Şoför dönüp “Burada ineceksin!” dediğinde aklı eski günlere kayıp gitmişti. Hemen toparlandı indi arabadan. Karanlık dar bir sokağa girince ürperdi biraz ama geldiği onca yoldan sonra şimdi korksa da yoluna devam etmeliydi. Kartta yazan dükkan eski bir hanın altındaydı. Hanın önünde iki kadın sigara içiyorlardı. Kapalı olan terzi dükkanına dikkatle bakan Zeliha’yı bakmaya başladılar.
“Hayırdır? Kime bakmıştın?” dedi kadınlardan biri elindeki sigara dumanını havaya üflerken.
“Terzi Ömer’e baktım” dedi Zeliha.

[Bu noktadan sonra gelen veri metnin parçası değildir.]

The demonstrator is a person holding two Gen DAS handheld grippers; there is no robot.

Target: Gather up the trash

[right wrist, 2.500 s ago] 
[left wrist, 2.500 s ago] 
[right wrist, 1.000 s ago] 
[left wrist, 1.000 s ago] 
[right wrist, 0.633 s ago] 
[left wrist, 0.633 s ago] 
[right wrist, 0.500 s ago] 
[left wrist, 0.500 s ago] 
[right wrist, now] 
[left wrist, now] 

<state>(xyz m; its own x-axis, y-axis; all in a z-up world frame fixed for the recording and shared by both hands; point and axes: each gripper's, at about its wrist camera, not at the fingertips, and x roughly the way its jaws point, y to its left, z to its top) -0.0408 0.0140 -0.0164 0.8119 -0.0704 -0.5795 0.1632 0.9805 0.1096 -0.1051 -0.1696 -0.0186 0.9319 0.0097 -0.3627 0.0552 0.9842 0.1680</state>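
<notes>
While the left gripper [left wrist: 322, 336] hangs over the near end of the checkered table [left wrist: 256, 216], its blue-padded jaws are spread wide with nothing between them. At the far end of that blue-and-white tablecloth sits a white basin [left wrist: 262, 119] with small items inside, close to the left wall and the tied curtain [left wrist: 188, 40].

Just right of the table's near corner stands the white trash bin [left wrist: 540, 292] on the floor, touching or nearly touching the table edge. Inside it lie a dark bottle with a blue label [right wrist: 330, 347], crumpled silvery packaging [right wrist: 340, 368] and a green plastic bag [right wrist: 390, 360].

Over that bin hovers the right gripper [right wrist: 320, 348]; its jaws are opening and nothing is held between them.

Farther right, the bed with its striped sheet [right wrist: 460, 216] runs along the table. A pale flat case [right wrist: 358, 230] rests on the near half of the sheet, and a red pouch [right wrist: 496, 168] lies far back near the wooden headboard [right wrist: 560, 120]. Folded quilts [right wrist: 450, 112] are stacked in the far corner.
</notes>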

Dükkanın bu saatte kapalı olacağını nasıl düşünemediğine yanıyordu. Hoş düşünse ne olacaktı, saati hesaplayarak çıkmamıştı ki yola.
Kadınlar birbirlerine baktılar.
“Bu sırtındaki onun mu yoksa?” dedi diğeri yarı alaylı bir sesle.
“Bebek o!” dedi Zeliha kadınların başka bir şey kastettiğini sanarak.
“Ömer bu bak gördün mü birinin daha canını yakmış, zavallı kız!” dedi güya fısıldayarak ilk konuşan kadın.
“Güzelim bu adaman kimseye hayır gelmez, anca gönül eğlendirir! Kaç kızın canını yaktı biliyor musun? Buralarda herkes bilir onun ne mal olduğunu” diye devam etti diğeri, “Yarın öğlene doğru anca açar dükkanı. Geleceksen o zaman gel!”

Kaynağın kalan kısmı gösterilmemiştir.